A new Michelle Yeoh vehicle and the latest from Kogonada, reviewed.


I wonder this sometimes and I’m sure you do, too: What would my life look like if I’d decided to do B instead of A? Would I be happier and more successful, or should I be grateful to live with the aftershocks of my choices? Whether there exists somewhere out there alternate realities steered by decisions unmade and paths untaken is, of course, tantalizingly unknowable. But in their jubilantly bananas third feature, Everything Everywhere All At Once, filmmaking duo Dan Kwan and Daniel Scheinert humor the possibility not with more speculation but grab-you-by-the-lapels certainty. 

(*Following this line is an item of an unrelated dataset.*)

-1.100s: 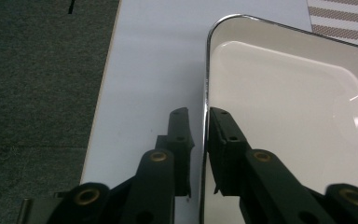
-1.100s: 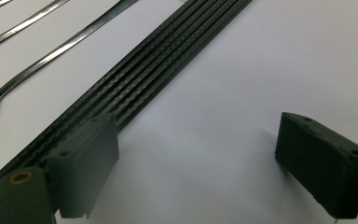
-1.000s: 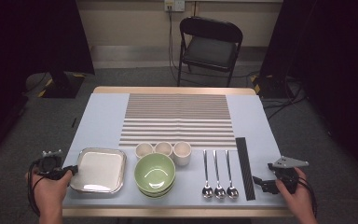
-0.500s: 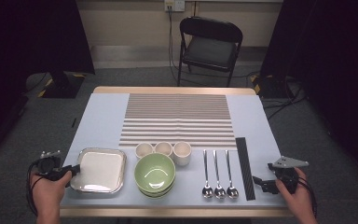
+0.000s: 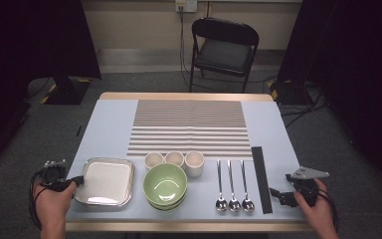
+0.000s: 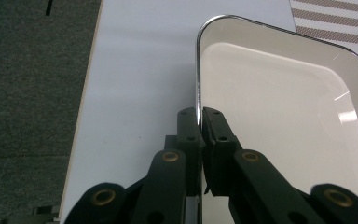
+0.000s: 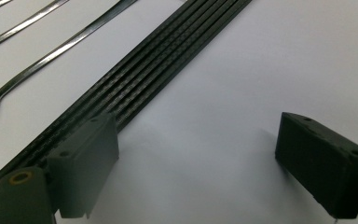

Our conduit for exploration is found in Evelyn Wang (Michelle Yeoh), a middle-aged Chinese-American immigrant who co-owns a flailing laundromat with her mousy husband, Waymond (a terrific Ke Huy Quan). When we first meet her, it seems unlikely she’s ever quite been this stressed. The business is in the middle of an IRS audit, and she has a meeting with a grumpy-pants inspector (Jamie Lee Curtis) to get her receipts sorted out soon. She’s hosting a Chinese New Year party later tonight and is frantically preparing food when she has pockets of free time. Her estranged elderly father (James Hong), who once disowned her, has just flown in from China; now his disapproving glares won’t exclusively live in her bad memories. Her 20-something-year-old daughter, Joy (a knockout Stephanie Hsu), with whom she has a fractured relationship, is antsy to know whether she can invite her girlfriend (Tallie Medel) to the festivities, what with a conservative patriarch in attendance. Then she accidentally discovers that Waymond, hurt by his wife’s long-standing treatment of him as an annoyance, is about to serve her divorce papers.